Right, since the transaction is cyclic in nature, the transaction will continue
until stopped or switched :)

> > > DRM DPSUB gets next buffer:
> > > B.1 Prepare cyclic interleave txn
> > > B.2 Submit the txn
> > > B.3 Call terminate for current cyclic txn (we need an updated terminate
> > > which terminates the current txn, right now we have terminate_all which
> > > is a sledge hammer approach)
> > > B.4 Next txn would start once current one is started
> 
> Do you mean "once current one is completed" ?

Yup, sorry for the typo!

> > > Does this help and make sense in your case
> 
> It does, but I really wonder why we need a new terminate operation that
> would terminate a single transfer. If we call issue_pending at step B.3,
> when the new txn submitted, we can terminate the current transfer at the
> point. It changes the semantics of issue_pending, but only for cyclic
> transfers (this whole discussions it only about cyclic transfers). As a
> cyclic transfer will be repeated forever until terminated, there's no
> use case for issuing a new transfer without terminating the one in
> progress. I thus don't think we need a new terminate operation: the only
> thing that makes sense to do when submitting a new cyclic transfer is to
> terminate the current one and switch to the new one, and we already have
> all the APIs we need to enable this behaviour.

The issue_pending() is a NOP when engine is already running.

The design of APIs is that we submit a txn to pending_list and then the
pending_list is started when issue_pending() is called.
Or if the engine is already running, it will take next txn from
pending_list() when current txn completes.

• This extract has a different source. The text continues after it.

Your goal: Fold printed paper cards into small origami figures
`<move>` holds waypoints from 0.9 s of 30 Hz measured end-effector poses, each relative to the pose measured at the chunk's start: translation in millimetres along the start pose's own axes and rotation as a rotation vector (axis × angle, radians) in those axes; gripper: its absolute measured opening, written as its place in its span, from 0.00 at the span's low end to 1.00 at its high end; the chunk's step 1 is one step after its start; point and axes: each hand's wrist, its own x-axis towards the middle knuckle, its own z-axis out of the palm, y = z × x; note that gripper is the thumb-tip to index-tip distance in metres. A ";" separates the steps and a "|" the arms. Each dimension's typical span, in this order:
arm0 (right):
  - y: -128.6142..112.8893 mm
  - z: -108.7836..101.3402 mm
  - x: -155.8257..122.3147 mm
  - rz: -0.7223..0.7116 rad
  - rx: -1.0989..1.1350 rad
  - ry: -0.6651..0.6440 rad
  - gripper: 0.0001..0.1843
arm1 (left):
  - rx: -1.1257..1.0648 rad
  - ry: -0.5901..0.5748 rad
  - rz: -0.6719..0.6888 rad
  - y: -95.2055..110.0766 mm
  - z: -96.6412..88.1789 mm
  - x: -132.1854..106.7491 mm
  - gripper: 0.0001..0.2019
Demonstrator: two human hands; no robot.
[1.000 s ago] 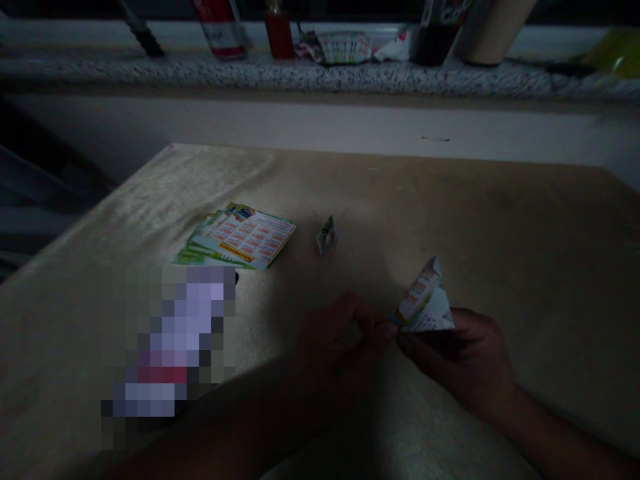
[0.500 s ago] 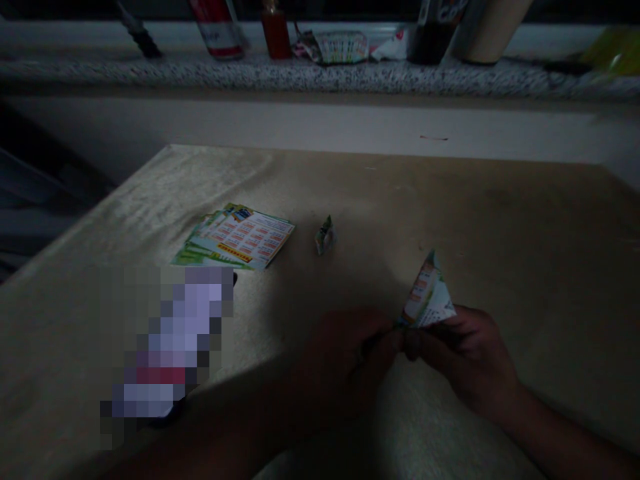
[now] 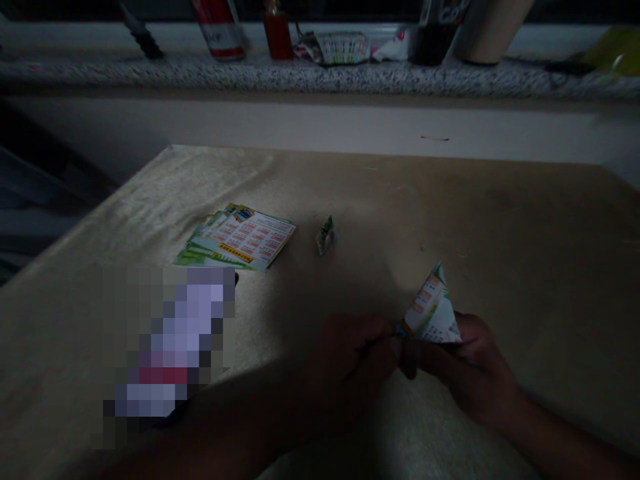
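A folded printed paper (image 3: 430, 310), triangular with a pointed top, is held between my two hands above the table. My left hand (image 3: 360, 350) pinches its lower left corner, fingers closed and dark in shadow. Along the bottom edge, the thumb of my right hand (image 3: 475, 367) presses from below while its fingers lie behind the paper, partly hidden. A small folded paper piece (image 3: 327, 237) stands on the table beyond my left hand. To its left lies a fanned stack of printed leaflets (image 3: 255, 237) in green, white and orange.
A blurred-out, phone-like oblong (image 3: 175, 340) lies at the left of the table (image 3: 525, 233). Behind the table, a speckled stone sill (image 3: 280, 77) bears a red can (image 3: 220, 30), a small red bottle (image 3: 279, 37), a crumpled wrapper (image 3: 345, 48) and a dark bottle (image 3: 435, 33).
The folded paper has moved slightly down and right and is tilted further right. My right thumb has shifted a little along its lower edge. The things on the table stay put.
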 end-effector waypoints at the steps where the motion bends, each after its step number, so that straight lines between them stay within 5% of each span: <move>1: 0.5 -0.7 0.1 0.010 -0.003 -0.007 0.14 | 0.002 -0.003 -0.007 -0.5 0.1 0.0 0.16; 13: 4.2 -7.1 -1.6 0.032 -0.132 0.023 0.17 | -0.006 -0.017 -0.017 2.1 -4.2 3.2 0.15; 27: -1.5 -6.8 -0.1 0.096 -0.004 -0.015 0.14 | -0.327 -0.097 -0.007 -1.2 -9.3 8.2 0.13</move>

The only consideration here in this case is that the cyclic txn never
completes. Do we really treat a new txn submission as an 'indication' of
completeness? That is indeed a point to ponder upon.

Also, we need to keep in mind that the dmaengine wont stop a cyclic
txn. It would be running and start next transfer (in this case do
from start) while it also gives you an interrupt. Here we would be
required to stop it and then start a new one...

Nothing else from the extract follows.